Dataset section:

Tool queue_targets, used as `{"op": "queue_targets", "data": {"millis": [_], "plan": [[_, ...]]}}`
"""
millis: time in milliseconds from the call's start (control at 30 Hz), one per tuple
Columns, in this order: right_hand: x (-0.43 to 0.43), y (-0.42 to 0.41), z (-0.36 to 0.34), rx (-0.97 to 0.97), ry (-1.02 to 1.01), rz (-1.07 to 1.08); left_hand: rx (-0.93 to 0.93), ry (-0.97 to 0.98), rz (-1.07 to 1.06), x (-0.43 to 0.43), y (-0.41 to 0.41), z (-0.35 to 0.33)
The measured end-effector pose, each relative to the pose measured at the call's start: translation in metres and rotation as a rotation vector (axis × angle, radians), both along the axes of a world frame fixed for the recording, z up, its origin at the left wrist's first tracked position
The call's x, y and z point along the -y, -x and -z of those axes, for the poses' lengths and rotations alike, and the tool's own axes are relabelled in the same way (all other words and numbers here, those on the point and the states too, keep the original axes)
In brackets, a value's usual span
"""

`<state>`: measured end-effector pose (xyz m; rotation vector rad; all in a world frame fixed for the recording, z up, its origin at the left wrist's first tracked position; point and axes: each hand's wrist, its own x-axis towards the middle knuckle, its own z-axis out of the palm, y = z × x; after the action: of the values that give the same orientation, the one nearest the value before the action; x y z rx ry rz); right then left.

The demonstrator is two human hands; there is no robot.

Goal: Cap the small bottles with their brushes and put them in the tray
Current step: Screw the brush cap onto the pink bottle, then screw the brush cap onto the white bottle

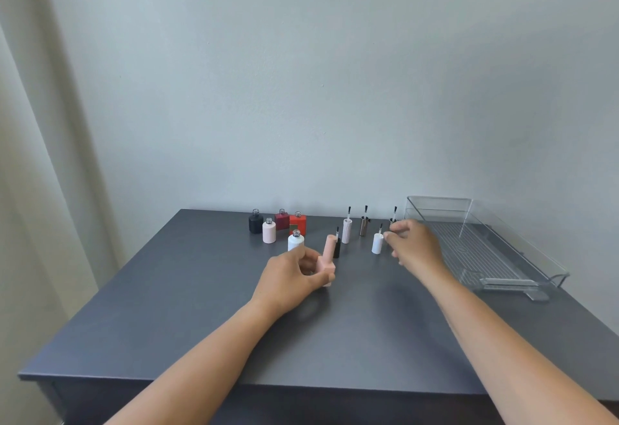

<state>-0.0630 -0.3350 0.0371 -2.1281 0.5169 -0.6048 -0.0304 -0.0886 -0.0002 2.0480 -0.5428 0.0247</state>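
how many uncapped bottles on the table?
5, clustered left of centre: black, pale pink, dark red, orange-red, white nearest the left hand. None seem hidden.

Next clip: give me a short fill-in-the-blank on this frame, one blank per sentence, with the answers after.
1. The left hand holds a capped ____ bottle.
2. The right hand reaches for the ____ brush cap.
3. The clear tray holds ____ bottles.
4. The number of uncapped bottles standing on the table is ____.

Answers: pink; white; no; five
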Motion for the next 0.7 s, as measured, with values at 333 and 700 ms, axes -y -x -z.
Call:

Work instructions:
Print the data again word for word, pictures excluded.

Result of the task:
Tool queue_targets, used as `{"op": "queue_targets", "data": {"millis": [_], "plan": [[_, ...]]}}`
"""
millis: time in milliseconds from the call's start (control at 30 Hz), one per tuple
Columns, in this order: right_hand: x (-0.43 to 0.43), y (-0.42 to 0.41), z (-0.36 to 0.34), rx (-0.97 to 0.97), ry (-1.02 to 1.01), rz (-1.07 to 1.08); left_hand: rx (-0.93 to 0.93), ry (-0.97 to 0.98), rz (-1.07 to 1.06), x (-0.43 to 0.43), y (-0.41 to 0.41), z (-0.35 to 0.33)
The measured end-effector pose, each relative to the pose measured at the call's start: translation in metres and rotation as a rotation vector (axis × angle, radians), both along the axes of a world frame fixed for the recording, z up, its origin at the left wrist's first tracked position
The call's x, y and z point along the -y, -x and -z of those axes, for the poses' lengths and rotations alike, and the tool's own axes are relabelled in the same way (all other words and numbers here, those on the point and the states too, keep the original axes)
In brackets, a value's usual span
"""

`<state>`: measured end-effector pose (xyz m; rotation vector rad; all in a world frame fixed for the recording, z up, its origin at the left wrist's first tracked position; point and axes: each hand's wrist, its own x-axis towards the middle knuckle, its own z-axis out of the palm, y = z × x; after the action: of the values that give the same orientation, the one nearest the value before the action; x y z rx ry rz); right then left.

The demonstrator is two human hands; there is no robot.

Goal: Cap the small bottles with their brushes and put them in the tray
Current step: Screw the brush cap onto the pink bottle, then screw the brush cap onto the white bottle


<state>-0.0630 -0.3350 0.0371 -2.1281 0.5169 -0.6048 -0.0304 -0.0886 -0.0002 2.0480 -0.5428 0.0247</state>
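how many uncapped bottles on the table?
5, clustered left of centre: black, pale pink, dark red, orange-red, white nearest the left hand. None seem hidden.

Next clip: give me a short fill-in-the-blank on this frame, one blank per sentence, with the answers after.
1. The left hand holds a capped ____ bottle.
2. The right hand reaches for the ____ brush cap.
3. The clear tray holds ____ bottles.
4. The number of uncapped bottles standing on the table is ____.

Answers: pink; white; no; five
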Motion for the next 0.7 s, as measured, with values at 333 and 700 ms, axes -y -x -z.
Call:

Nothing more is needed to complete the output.